Ukraine estimates tens of thousands of civilians died in Mariupol during months of siege by Russian forces who destroyed the Sea of Azov port, a city of around 400,000 people. The last defenders, including many who were wounded, had been holding out for weeks in bunkers beneath Azovstal, one of the largest steel plants in Europe.
“An agreement has been reached on the removal of the wounded,” Russia’s defence ministry said in a statement.
“A humanitarian corridor has been opened through which wounded Ukrainian servicemen are being taken to a medical facility in Novoazovsk.”
On the diplomatic front, the EU’s efforts to impose a new round of sanctions against Russia appeared to bog down on Monday, as a small group of countries continued to oppose a ban on Russian oil imports.
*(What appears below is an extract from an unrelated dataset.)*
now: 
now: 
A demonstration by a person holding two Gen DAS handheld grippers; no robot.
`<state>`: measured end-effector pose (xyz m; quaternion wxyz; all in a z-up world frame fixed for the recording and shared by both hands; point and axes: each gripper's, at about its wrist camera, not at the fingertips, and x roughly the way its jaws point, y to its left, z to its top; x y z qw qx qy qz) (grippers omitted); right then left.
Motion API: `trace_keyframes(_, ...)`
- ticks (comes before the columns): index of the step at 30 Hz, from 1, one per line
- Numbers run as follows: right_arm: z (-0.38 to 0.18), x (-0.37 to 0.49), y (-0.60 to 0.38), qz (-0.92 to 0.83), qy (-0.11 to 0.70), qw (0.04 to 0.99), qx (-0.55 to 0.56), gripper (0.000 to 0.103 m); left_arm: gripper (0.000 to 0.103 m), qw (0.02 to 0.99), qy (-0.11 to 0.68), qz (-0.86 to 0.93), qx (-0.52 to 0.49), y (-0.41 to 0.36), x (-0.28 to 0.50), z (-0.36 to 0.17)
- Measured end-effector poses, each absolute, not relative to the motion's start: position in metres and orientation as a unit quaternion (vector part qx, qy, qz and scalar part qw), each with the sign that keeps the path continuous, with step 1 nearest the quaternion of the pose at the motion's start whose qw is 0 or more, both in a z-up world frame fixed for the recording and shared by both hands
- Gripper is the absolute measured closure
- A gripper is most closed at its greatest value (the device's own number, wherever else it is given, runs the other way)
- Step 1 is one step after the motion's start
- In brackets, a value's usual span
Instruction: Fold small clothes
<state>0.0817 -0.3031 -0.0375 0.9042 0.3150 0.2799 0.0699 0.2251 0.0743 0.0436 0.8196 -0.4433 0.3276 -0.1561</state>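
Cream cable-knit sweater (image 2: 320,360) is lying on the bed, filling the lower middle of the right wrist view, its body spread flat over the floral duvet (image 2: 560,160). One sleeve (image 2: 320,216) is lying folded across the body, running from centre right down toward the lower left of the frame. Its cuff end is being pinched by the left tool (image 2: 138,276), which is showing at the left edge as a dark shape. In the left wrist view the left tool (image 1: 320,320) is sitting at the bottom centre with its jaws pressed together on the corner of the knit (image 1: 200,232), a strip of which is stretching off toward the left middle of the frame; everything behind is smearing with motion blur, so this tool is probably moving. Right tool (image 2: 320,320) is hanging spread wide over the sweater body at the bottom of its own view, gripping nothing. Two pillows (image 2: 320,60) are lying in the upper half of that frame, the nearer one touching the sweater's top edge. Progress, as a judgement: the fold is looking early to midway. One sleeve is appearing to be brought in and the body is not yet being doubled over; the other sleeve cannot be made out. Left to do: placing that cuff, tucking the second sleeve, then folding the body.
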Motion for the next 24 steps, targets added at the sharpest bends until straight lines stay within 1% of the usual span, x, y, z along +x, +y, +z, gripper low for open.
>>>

Its executive branch, the European Commission, proposed on May 4 a sixth package of war sanctions including a ban on oil imports from Russia but several member countries, including Hungary, Slovakia and the Czech Republic, are highly dependent on Russian oil.
Its chief diplomat Josep Borrell said it had “not been possible to reach an agreement” on the issue which he said was “technically too complicated”, adding: “it was not possible to reach a political decision.”
Ukrainian Foreign Minister Dmytro Kuleba said he was disappointed by the delay.
“We understand why it is not happening,” he told reporters as he left the meeting.
“But time is running out, because every day Russia keeps making money” by selling oil to Europe.
Borrell did confirm a political agreement was reached on a fourth tranche of money to help supply weapons to Ukraine. It would bring to 2 billion euros (£1.69 billion) the total sum available to fund the purchase of arms and other nonlethal assistance.
The pro-Ukrainian alliance also faced another diplomatic issue after Turkish President Tayyip Erdogan said Swedish and Finnish delegations should not bother coming to Ankara to convince it to approve their NATO bid.
Sweden’s government has formally decided to apply for NATO membership, Prime Minister Magdalena Andersson said on Monday, a day after Finnish President Sauli Niinisto confirmed Helsinki will also apply for membership.
In a news conference on Monday, Erdogan repeated Turkey would not approve their bids to join NATO, calling Sweden a “hatchery” for terrorist organisations.
Ankara says Sweden and Finland harbor people it says are linked to groups it deems terrorists, namely the Kurdistan Workers Party (PKK) militant group and followers of Fethullah Gulen, whom Ankara accuses of orchestrating a 2016 coup attempt.